Scientists Discover New Alzheimer's Disease Risk Genes

April 4, 2011— -- Scientists have discovered five genes linked to an increased risk for late-onset Alzheimer's -- a finding that sheds light on the still mysterious disease and could lead to new predictive tests and treatments.

Two mammoth research teams -- one from the U.S., the other from Europe -- identified variations in the genes ABCA7, MS4A, CD2AP, CD33 and EPHA1 that are associated with an increased susceptibility to the disease. The results were published as two separate reports today in Nature Genetics.

"This is the culmination of years of work on Alzheimer's disease by a large number of scientists, yet it is just the beginning in defining how genes influence memory and intellectual function as we age," Gerard Schellenberg, leader of the University of Pennsylvania study, said in a statement.

The U.S. study, which was carried out by researchers from 44 universities and research institutions across the country, involved genetic analysis of more than 11,800 people with Alzheimer's disease and almost 11,000 elderly people who were "cognitively normal."

The discovery is an important step in a long journey toward new treatments for the neurodegenerative disease that impairs memory and cognition.

"We're all tremendously excited by our progress so far, but much remains to be done, both in understanding the genetics and in defining how these genes influence the disease process," Schellenberg said.

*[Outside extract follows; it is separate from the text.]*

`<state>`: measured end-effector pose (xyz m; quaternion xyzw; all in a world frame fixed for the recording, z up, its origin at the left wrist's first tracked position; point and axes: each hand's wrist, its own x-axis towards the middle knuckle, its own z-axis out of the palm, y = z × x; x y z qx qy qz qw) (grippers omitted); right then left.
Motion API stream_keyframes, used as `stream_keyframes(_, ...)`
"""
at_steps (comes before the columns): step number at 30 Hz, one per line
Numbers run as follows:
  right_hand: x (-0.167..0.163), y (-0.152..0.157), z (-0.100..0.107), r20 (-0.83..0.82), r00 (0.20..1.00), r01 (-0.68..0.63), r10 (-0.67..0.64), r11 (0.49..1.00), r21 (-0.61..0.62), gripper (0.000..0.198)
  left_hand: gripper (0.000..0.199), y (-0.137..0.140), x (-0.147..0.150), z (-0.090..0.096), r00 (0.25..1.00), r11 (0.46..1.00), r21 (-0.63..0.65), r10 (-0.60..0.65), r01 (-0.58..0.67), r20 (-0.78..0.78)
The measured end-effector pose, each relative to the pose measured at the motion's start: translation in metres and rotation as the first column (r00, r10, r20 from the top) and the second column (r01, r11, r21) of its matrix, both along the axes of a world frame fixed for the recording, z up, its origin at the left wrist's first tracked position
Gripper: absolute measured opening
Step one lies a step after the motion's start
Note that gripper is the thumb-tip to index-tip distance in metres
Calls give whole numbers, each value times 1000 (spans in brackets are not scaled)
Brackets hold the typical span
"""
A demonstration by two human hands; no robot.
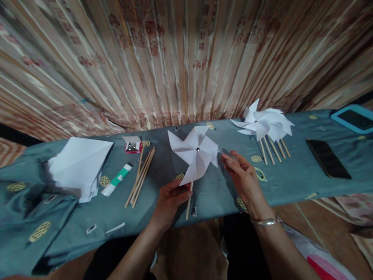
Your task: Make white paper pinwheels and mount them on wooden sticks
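Note:
A white paper pinwheel with a metal pin at its centre is in the middle of the head view. My left hand grips its thin wooden stick just below the paper blades. To the right of the blades, my right hand is apart from the pinwheel, fingers loosely bent and spread, holding nothing. Several finished-looking pinwheels lie overlapped behind my right hand, their sticks pointing towards me. Left of the held pinwheel lie several loose wooden sticks.
A stack of white paper, a glue stick and a small red box of pins lie on the left of the cloth-covered table. On the right are a phone and a blue-framed device. A patterned curtain hangs behind.

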<state>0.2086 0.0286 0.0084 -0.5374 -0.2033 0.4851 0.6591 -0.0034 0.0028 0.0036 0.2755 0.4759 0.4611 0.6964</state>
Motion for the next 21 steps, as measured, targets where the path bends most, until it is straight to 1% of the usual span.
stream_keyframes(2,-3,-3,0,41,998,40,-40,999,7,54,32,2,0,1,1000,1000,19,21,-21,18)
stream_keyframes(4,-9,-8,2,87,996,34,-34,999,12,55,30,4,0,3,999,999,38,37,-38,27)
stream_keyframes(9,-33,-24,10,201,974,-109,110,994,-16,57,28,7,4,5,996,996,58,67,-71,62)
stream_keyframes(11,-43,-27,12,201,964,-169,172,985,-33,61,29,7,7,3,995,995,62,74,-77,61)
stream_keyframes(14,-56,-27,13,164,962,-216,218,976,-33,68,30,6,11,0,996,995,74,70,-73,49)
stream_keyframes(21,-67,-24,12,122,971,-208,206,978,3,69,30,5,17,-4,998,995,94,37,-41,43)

Alzheimer's disease is the leading cause of dementia and the sixth leading cause of death in the U.S., according to the Centers for Disease Control and Prevention. Although specific genetic mutations are known to cause the early onset form of the disease, the late onset form is thought to arise from a complex interaction of susceptibility genes and other risk factors.

"The present reports provide new information that fills in some of the important knowledge gaps in our understanding of the genetics of the common form of late-onset Alzheimer's disease," said Dr. Gary Small, director of the UCLA Center on Aging, who was not involved in the study.

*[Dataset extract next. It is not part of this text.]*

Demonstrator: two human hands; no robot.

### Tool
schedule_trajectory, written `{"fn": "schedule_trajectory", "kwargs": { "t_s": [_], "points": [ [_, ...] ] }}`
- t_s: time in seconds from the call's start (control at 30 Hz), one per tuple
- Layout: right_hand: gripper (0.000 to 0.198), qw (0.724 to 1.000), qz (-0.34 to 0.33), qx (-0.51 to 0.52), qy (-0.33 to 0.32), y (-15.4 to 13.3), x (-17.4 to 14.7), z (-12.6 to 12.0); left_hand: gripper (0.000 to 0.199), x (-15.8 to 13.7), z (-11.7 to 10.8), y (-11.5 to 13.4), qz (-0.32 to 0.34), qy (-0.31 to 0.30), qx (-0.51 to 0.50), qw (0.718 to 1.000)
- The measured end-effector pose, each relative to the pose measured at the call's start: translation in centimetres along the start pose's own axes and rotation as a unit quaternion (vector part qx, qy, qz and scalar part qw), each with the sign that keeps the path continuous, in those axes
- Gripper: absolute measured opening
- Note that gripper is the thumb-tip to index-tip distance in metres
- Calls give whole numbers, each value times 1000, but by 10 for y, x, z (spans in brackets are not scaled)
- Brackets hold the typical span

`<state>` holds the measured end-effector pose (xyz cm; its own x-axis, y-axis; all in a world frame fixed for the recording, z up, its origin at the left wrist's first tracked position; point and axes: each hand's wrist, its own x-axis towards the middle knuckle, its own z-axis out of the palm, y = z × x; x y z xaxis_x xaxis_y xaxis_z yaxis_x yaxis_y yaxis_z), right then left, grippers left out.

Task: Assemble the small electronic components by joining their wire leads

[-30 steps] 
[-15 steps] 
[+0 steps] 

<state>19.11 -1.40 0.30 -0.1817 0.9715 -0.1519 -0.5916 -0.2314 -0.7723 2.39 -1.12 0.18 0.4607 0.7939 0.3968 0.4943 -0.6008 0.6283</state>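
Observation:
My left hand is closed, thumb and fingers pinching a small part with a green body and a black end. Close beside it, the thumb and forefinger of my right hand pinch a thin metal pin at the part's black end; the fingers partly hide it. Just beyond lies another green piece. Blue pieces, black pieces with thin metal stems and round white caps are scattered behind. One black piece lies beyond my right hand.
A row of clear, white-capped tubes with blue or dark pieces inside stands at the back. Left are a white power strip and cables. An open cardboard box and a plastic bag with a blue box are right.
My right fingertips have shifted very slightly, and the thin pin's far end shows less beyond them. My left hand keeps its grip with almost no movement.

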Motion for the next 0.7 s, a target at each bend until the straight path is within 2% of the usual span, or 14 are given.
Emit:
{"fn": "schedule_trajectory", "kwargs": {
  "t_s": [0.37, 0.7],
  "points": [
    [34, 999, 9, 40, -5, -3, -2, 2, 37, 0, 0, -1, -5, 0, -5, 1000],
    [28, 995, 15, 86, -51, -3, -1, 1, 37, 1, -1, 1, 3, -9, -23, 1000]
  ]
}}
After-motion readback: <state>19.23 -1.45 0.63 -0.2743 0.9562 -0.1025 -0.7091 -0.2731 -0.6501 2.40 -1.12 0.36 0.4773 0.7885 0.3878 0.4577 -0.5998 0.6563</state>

Gene Discovery Could Lead to Tests, Treatments

The first major Alzheimer's disease susceptibility gene -- apolipoprotein E, or APOE -- was reported nearly two decades ago. But it only explained one part of the genetic contribution to a disease marked by several abnormal features, including plaques of a protein called amyloid, tangles of a different protein called tau and inflammation.

"APOE-e4 and the other genes identified earlier are related to the accumulation of amyloid in the brain; these new genes are involved in inflammatory processes, lipid metabolism and the movement of molecules within cells," Dr. Richard Mayeux, a lead scientist for the Alzheimer's Disease Genetics Consortium, which published the American study, and chairman of neurology at Columbia University Medical Center, said in a statement.

Mayeux said the new genes reveal three new pathways involved in the degeneration of neurons in the brain's memory center.

"Therefore, we may now have four pathways that are critically related to the disease and that could really make a difference in how we study and potentially prevent and treat it."

But while new genes may offer new targets for treatments, the trouble may lie in detecting Alzheimer's disease before it's too late.

"The challenge for translating these genes into interventions lies in figuring out how and in whom we can initiate the intervention long before clinical symptoms are evident," said Dr. Samuel Gandy, professor of Alzheimer's disease research at Mount Sinai School of Medicine and past chair of the National Medical and Scientific Advisory Council of the Alzheimer's Association.

Gandy said by the time memory impairment begins, it can be as many as 20 years too late to intervene.

"The new genes are tremendously important, but realistically, they will not provide any time soon any new genetic tests or any new drugs," Gandy said.

Importance of Early Detection

Recently, much Alzheimer's disease research has focused on identifying biomarkers detectable in the blood or on brain scans that signal disease processes long before symptoms set in.

"The field of Alzheimer's disease is moving toward the idea that we need to treat not only people with the symptoms of the disease but also those without any symptoms but at elevated risk," said Zaven S. Khachaturian, president of the the Campaign to Prevent Alzheimer's Disease by 2020.

While the discovery of five new susceptibility genes is exciting, the ultimately challenge is to tease out how out they interact with other factors that confer risk or protection to predict who will get the disease, Khachaturian said.